* [Exercise instructions]
Repeat the entries that appear below, exactly as they are given.
** Opening Data under study block **
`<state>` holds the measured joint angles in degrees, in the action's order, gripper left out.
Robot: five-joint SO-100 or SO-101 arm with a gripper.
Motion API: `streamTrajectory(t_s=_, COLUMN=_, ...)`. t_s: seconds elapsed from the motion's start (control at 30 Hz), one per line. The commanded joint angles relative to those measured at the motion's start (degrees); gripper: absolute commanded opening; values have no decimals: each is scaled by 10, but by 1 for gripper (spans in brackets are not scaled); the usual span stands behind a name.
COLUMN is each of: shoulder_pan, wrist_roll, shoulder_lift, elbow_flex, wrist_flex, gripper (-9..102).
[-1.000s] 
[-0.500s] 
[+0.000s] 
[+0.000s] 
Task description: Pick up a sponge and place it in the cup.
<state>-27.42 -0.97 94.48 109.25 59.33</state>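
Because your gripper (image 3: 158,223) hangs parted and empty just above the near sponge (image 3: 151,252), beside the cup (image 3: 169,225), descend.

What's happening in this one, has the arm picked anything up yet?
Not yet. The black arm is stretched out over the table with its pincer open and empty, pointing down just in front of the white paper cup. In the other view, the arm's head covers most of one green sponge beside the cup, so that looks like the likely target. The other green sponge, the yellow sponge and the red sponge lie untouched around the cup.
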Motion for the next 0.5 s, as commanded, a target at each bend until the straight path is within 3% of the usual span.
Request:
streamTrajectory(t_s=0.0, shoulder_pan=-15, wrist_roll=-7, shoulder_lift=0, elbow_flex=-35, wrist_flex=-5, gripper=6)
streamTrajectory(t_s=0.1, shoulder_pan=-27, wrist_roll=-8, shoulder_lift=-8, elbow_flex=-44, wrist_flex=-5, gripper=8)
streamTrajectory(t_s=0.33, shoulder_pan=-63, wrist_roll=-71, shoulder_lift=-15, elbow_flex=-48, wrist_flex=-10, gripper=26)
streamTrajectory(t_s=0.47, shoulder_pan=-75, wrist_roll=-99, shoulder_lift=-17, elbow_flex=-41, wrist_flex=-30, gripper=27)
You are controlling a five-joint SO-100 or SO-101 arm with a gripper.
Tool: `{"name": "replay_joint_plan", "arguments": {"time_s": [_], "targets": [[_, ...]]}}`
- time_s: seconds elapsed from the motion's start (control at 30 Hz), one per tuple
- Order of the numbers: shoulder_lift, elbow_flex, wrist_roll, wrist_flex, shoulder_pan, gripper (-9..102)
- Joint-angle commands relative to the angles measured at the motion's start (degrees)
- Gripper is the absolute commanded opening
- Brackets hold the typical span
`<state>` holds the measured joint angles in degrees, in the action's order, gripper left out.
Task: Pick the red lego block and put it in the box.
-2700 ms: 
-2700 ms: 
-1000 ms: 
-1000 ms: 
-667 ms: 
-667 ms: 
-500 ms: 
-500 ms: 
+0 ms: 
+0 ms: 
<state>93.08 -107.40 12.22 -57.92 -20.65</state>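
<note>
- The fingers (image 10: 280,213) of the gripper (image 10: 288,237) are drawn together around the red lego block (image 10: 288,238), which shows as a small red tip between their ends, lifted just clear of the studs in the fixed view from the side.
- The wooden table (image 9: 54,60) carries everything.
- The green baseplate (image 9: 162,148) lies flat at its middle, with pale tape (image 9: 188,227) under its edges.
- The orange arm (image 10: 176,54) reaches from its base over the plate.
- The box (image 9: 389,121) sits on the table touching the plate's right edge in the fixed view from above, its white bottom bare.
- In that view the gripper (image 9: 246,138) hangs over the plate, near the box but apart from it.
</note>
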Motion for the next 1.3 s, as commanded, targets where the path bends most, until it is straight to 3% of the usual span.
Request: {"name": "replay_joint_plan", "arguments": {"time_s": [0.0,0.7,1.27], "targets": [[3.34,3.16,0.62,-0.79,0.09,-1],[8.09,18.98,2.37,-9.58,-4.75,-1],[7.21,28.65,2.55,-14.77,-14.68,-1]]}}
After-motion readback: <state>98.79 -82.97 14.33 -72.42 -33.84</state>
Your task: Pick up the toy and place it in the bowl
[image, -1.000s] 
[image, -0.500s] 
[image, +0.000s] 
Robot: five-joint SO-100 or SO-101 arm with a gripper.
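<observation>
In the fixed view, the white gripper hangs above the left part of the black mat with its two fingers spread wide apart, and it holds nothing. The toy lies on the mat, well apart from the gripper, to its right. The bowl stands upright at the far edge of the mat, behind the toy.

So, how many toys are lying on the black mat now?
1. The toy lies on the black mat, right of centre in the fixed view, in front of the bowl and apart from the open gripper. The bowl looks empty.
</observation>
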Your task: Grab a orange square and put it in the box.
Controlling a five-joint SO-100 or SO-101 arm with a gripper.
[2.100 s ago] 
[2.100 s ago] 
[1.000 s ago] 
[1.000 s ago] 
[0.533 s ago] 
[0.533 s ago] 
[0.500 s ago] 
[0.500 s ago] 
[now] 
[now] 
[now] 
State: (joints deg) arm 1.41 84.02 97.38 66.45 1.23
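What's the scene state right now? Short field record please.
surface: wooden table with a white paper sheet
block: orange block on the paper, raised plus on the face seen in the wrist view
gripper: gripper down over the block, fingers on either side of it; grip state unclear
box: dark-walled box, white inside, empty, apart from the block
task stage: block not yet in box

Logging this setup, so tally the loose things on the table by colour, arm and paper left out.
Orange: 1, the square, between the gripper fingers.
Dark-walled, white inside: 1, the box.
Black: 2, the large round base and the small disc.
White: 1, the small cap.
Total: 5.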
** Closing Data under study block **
* [Answer box]
`<state>` holds the measured joint angles in degrees, in the action's order, gripper left out.
Robot: five-joint SO-100 or SO-101 arm with a gripper.
Motion API: `streamTrajectory(t_s=_, COLUMN=_, ...)`. t_s: seconds elapsed from the motion's start (control at 30 Hz), one per line. The commanded joint angles relative to those measured at the motion's start (degrees); gripper: absolute commanded opening; values have no decimals: each is scaled by 10, but by 1 for gripper (spans in brackets are not scaled); the usual span stands behind a name.
COLUMN is each of: shoulder_pan, wrist_roll, shoulder_lift, elbow_flex, wrist_flex, gripper (-9..102).
[-1.000s] 
[-0.500s] 
[+0.000s] 
[+0.000s] 
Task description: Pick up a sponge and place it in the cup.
<state>-27.42 -0.97 94.48 109.25 59.33</state>
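Because your gripper (image 3: 158,223) hangs parted and empty just above the near sponge (image 3: 151,252), beside the cup (image 3: 169,225), descend.

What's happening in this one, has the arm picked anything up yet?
Not yet. The black arm is stretched out over the table with its pincer open and empty, pointing down just in front of the white paper cup. In the other view, the arm's head covers most of one green sponge beside the cup, so that looks like the likely target. The other green sponge, the yellow sponge and the red sponge lie untouched around the cup.
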Motion for the next 0.5 s, as commanded, a target at each bend until the straight path is within 3% of the usual span.
Request:
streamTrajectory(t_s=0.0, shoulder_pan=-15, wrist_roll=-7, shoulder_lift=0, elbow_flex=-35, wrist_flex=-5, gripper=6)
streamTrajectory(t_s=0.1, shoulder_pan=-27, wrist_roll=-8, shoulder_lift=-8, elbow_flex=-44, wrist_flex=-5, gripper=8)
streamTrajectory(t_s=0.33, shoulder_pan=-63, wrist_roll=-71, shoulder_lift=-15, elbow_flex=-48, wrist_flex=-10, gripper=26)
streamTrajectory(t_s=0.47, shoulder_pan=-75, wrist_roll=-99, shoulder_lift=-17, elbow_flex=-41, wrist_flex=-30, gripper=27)
You are controlling a five-joint SO-100 or SO-101 arm with a gripper.
Tool: `{"name": "replay_joint_plan", "arguments": {"time_s": [_], "targets": [[_, ...]]}}`
- time_s: seconds elapsed from the motion's start (control at 30 Hz), one per tuple
- Order of the numbers: shoulder_lift, elbow_flex, wrist_roll, wrist_flex, shoulder_pan, gripper (-9..102)
- Joint-angle commands relative to the angles measured at the motion's start (degrees)
- Gripper is the absolute commanded opening
- Brackets hold the typical span
`<state>` holds the measured joint angles in degrees, in the action's order, gripper left out.
Task: Pick the red lego block and put it in the box.
-2700 ms: 
-2700 ms: 
-1000 ms: 
-1000 ms: 
-667 ms: 
-667 ms: 
-500 ms: 
-500 ms: 
+0 ms: 
+0 ms: 
<state>93.08 -107.40 12.22 -57.92 -20.65</state>
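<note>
- The fingers (image 10: 280,213) of the gripper (image 10: 288,237) are drawn together around the red lego block (image 10: 288,238), which shows as a small red tip between their ends, lifted just clear of the studs in the fixed view from the side.
- The wooden table (image 9: 54,60) carries everything.
- The green baseplate (image 9: 162,148) lies flat at its middle, with pale tape (image 9: 188,227) under its edges.
- The orange arm (image 10: 176,54) reaches from its base over the plate.
- The box (image 9: 389,121) sits on the table touching the plate's right edge in the fixed view from above, its white bottom bare.
- In that view the gripper (image 9: 246,138) hangs over the plate, near the box but apart from it.
</note>
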Motion for the next 1.3 s, as commanded, targets where the path bends most, until it is straight to 3% of the usual span.
Request: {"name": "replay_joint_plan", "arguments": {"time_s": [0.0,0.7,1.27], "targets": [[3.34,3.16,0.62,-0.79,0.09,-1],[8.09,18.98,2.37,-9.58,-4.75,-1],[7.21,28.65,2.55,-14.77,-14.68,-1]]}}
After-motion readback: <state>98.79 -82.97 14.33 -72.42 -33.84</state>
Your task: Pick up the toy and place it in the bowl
[image, -1.000s] 
[image, -0.500s] 
[image, +0.000s] 
Robot: five-joint SO-100 or SO-101 arm with a gripper.
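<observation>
In the fixed view, the white gripper hangs above the left part of the black mat with its two fingers spread wide apart, and it holds nothing. The toy lies on the mat, well apart from the gripper, to its right. The bowl stands upright at the far edge of the mat, behind the toy.

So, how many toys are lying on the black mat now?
1. The toy lies on the black mat, right of centre in the fixed view, in front of the bowl and apart from the open gripper. The bowl looks empty.
</observation>
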Your task: Grab a orange square and put it in the box.
Controlling a five-joint SO-100 or SO-101 arm with a gripper.
[2.100 s ago] 
[2.100 s ago] 
[1.000 s ago] 
[1.000 s ago] 
[0.533 s ago] 
[0.533 s ago] 
[0.500 s ago] 
[0.500 s ago] 
[now] 
[now] 
[now] 
State: (joints deg) arm 1.41 84.02 97.38 66.45 1.23
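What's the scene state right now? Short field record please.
surface: wooden table with a white paper sheet
block: orange block on the paper, raised plus on the face seen in the wrist view
gripper: gripper down over the block, fingers on either side of it; grip state unclear
box: dark-walled box, white inside, empty, apart from the block
task stage: block not yet in box

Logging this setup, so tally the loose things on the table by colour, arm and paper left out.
Orange: 1, the square, between the gripper fingers.
Dark-walled, white inside: 1, the box.
Black: 2, the large round base and the small disc.
White: 1, the small cap.
Total: 5.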

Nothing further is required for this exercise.